In North Carolina, the issue of torture has yet to be fully investigated and addressed. Citizens of North Carolina have unintentionally facilitated the torture and inhumane treatment of scores of individuals with their tax dollars. Now, Tar Heels are calling for a public inquiry in order to create transparency and make recommendations that may help prevent involvement in future human rights abuses. As momentum has built for an investigation, however, so too has an interest from some officials in covering up torture. Immediately after he became chair of the Senate Intelligence Committee in January 2015, Senator Richard Burr (R-NC) demanded that all Executive Branch agencies return their copies of the full 6,900 page Senate torture report. Three North Carolina governors, including Gov. Pat McCrory, have refused to acknowledge North Carolinians’ call for acknowledgement and investigation of our state’s role in rendition. Although evidence of torture-related activity at North Carolina’s public airports has been presented in three separate meetings with his staff, the Attorney General of North Carolina, Roy Cooper, has to date refused to make a public statement or call for an investigation.

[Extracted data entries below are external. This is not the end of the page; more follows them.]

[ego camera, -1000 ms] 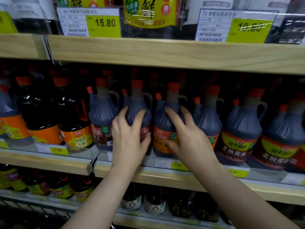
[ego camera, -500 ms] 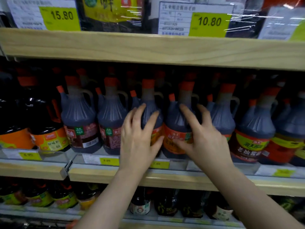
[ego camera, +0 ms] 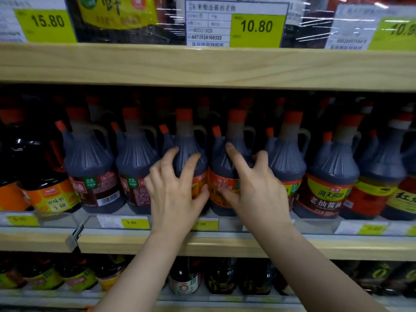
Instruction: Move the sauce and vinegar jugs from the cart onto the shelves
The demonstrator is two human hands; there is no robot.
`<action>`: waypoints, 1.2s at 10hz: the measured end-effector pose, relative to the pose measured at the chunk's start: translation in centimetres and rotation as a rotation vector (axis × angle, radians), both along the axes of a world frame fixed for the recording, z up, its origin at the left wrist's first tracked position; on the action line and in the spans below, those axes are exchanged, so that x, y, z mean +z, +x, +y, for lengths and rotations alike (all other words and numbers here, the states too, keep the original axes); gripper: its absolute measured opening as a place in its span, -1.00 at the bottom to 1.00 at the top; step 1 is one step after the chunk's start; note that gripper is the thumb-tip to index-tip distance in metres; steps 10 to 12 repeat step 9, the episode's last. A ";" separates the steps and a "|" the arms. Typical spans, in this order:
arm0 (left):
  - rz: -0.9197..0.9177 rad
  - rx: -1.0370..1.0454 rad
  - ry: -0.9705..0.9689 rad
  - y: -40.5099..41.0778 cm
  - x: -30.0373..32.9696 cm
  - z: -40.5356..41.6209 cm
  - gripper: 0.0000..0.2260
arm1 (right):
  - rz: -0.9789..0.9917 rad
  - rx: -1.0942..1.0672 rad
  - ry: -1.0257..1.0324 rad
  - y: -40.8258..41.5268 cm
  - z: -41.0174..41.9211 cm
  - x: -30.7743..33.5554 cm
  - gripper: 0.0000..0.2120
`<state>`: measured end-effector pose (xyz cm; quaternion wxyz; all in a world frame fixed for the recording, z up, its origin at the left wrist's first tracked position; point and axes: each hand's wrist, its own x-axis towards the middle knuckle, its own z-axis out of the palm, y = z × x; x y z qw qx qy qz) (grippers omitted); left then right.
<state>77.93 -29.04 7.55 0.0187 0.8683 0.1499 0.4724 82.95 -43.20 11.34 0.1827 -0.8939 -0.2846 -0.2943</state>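
A row of dark sauce jugs with red caps and side handles stands on the middle wooden shelf (ego camera: pixel 225 245). My left hand (ego camera: pixel 174 190) curls round the belly of one jug (ego camera: pixel 189 154), thumb on its right side. My right hand (ego camera: pixel 256 188) grips the neighbouring jug (ego camera: pixel 222 167) with the orange label, fingers spread over its shoulder. The two jugs stand upright, side by side and almost touching. The cart is out of view.
More jugs flank the pair, one on the left (ego camera: pixel 135 158) and one on the right (ego camera: pixel 286 158). The upper shelf board (ego camera: pixel 202 66) hangs close above the caps, with price tags (ego camera: pixel 256 25) on it. Small bottles (ego camera: pixel 184 280) fill the lower shelf.
The view has slid right along the shelf and closer. My fingers have curled further round the two jugs, from lying on them to gripping them.
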 end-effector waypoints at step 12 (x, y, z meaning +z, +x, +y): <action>0.366 -0.149 -0.029 -4.8 5.2 -0.3 -0.47 | 0.471 0.223 -0.101 -0.3 -2.2 5.8 -0.45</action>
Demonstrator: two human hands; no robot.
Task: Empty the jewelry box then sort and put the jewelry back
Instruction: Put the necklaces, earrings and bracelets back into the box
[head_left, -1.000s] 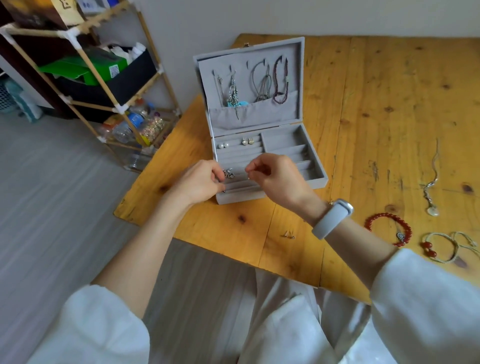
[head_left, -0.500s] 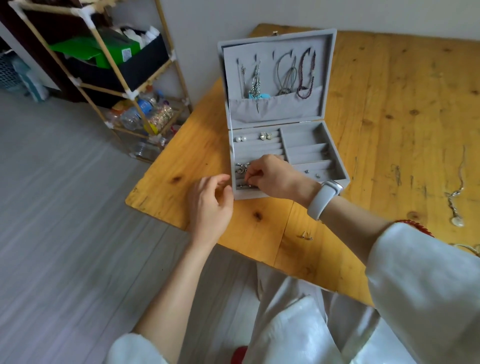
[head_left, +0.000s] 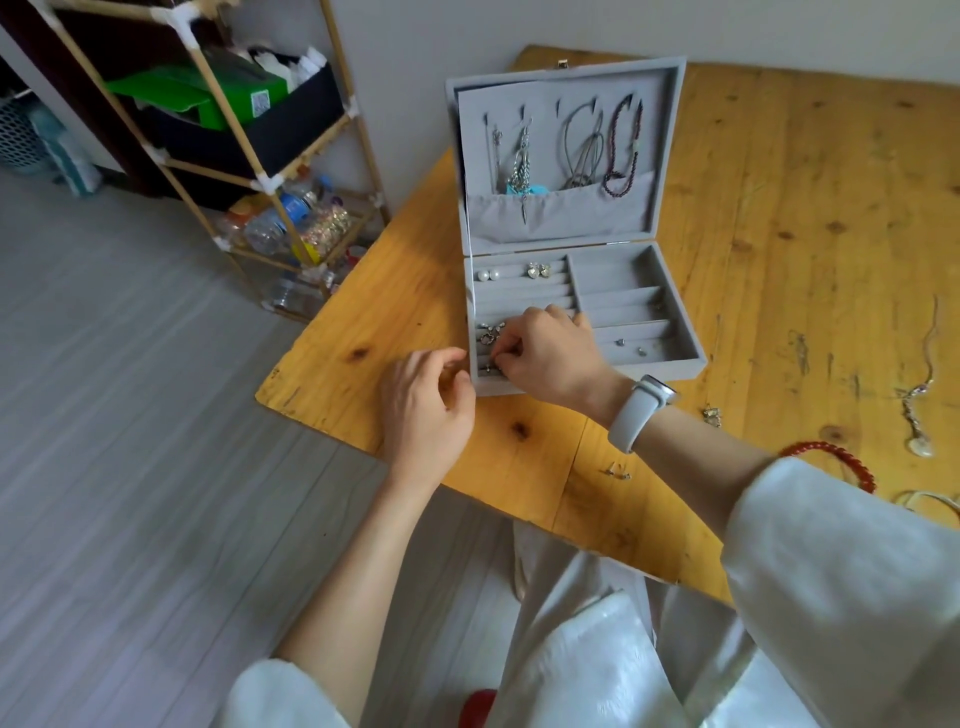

In the face of government inaction, the people have the opportunity and the duty to act. A non-governmental inquiry, involving North Carolinians from all walks of life, can help keep the Senate torture report in the public eye. North Carolina can set a precedent for other states and entities to stand up against these violations of human rights. We can make history by showing the world that Americans will not allow torture to be carried out in our names and then swept under the rug.